WHAT THIS TASK INVOLVES
Go through the material and set down every line without alteration.

DATA SEGMENT

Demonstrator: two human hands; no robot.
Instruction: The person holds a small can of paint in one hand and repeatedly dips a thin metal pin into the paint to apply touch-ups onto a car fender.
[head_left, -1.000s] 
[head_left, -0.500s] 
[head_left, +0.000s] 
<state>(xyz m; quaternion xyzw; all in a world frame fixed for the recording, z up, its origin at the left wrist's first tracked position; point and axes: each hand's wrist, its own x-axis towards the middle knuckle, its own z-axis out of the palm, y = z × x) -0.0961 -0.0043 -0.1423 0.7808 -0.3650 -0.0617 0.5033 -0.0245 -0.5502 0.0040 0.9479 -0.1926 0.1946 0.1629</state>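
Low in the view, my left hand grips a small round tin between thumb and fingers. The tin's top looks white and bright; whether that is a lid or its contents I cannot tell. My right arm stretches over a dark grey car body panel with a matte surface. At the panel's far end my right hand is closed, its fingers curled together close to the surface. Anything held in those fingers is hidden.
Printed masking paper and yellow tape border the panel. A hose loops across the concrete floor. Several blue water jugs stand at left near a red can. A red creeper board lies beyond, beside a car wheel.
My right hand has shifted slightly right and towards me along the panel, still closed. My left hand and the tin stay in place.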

REPLY
Demonstrator: two human hands; no robot.
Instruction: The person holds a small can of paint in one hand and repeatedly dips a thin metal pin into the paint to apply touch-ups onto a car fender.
[head_left, -1.000s] 
[head_left, -0.500s] 
[head_left, +0.000s] 
<state>(xyz m; quaternion xyzw; all in a world frame fixed for the recording, z up, its origin at the left wrist's first tracked position; point and axes: each hand's wrist, its own x-axis towards the middle knuckle, its own z-axis out of the palm, y = z × x) -0.0961 -0.0043 -0.1423 0.7808 -0.3650 -0.0617 0.5033 -0.0245 -0.5502 0.0040 0.9479 -0.1926 0.1946 0.1629</state>
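Low in the view, my left hand grips a small round tin between thumb and fingers. The tin's top looks white and bright; whether that is a lid or its contents I cannot tell. My right arm stretches over a dark grey car body panel with a matte surface. At the panel's far end my right hand is closed, its fingers curled together close to the surface. Anything held in those fingers is hidden.
Printed masking paper and yellow tape border the panel. A hose loops across the concrete floor. Several blue water jugs stand at left near a red can. A red creeper board lies beyond, beside a car wheel.
My right hand has shifted slightly right and towards me along the panel, still closed. My left hand and the tin stay in place.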

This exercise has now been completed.